Also of note is that the reduction in variance was smaller than that produced for human/ 
e-rater agreement. For example, compared with SRS-5,000 (i.e., the approach most similar to 
current operational practice), implementing EQ-LANG-5,000 reduced the variance of the 
differences in the external correlation for human and for e-rater by 10% on average. In contrast, 
EQ-LANG-5,000 reduced the variance in human/e-rater agreement by more than 29% on 
average from the SRS-5,000 sampling approach. 

Finally, Table 10 provides an overall summary of the effectiveness of each sampling 
method in maximizing population invariance. The left side of the table aggregates the findings 
for human/e-rater agreement given in Table 4 (across population group classification) and Table 
5 (across agreement indices). The right side aggregates the results regarding the e-rater/human 
correlation pattern differences with external variables given in Tables 7 and 8. 

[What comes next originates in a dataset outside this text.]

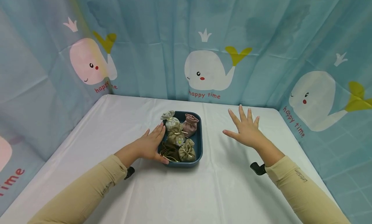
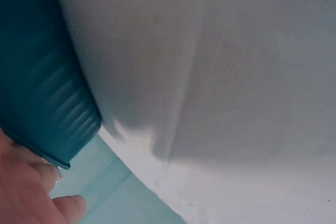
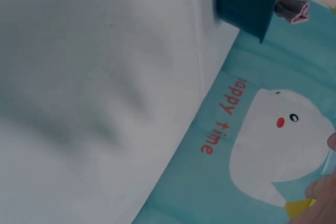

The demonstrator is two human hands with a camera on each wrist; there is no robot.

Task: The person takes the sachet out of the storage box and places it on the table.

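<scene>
1. Our left hand (image 1: 149,144), holding nothing, lays straight fingers against the left side of the dark-blue, rounded rectangular tray (image 1: 199,138).
2. We judge the work either barely begun or nearly finished: all five small drawstring fabric pouches (image 1: 175,133) that we see lie inside this tray.
3. They look plump, except the dark-brown one, flatter; the others are pale, olive-gold and dusty pink.
4. Our right hand (image 1: 247,130), well apart from the tray, spreads its fingers wide and holds nothing.

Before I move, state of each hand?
Left hand: open, touching the dark blue, rounded rectangular tray.
Right hand: open, holding nothing, above white cloth.
</scene>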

Table 10 documents that, as mentioned, EQ-LANG is the most desirable approach across 
both invariance criteria (i.e., human and external variables), given that it yielded the highest 
overall percentages in maximizing invariance (see sum columns). Although it appears that there 
is a loss in human/e-rater agreement for EQ-LANG, the absolute loss in agreement index values 
was negligible, as previously discussed (see Table 6). 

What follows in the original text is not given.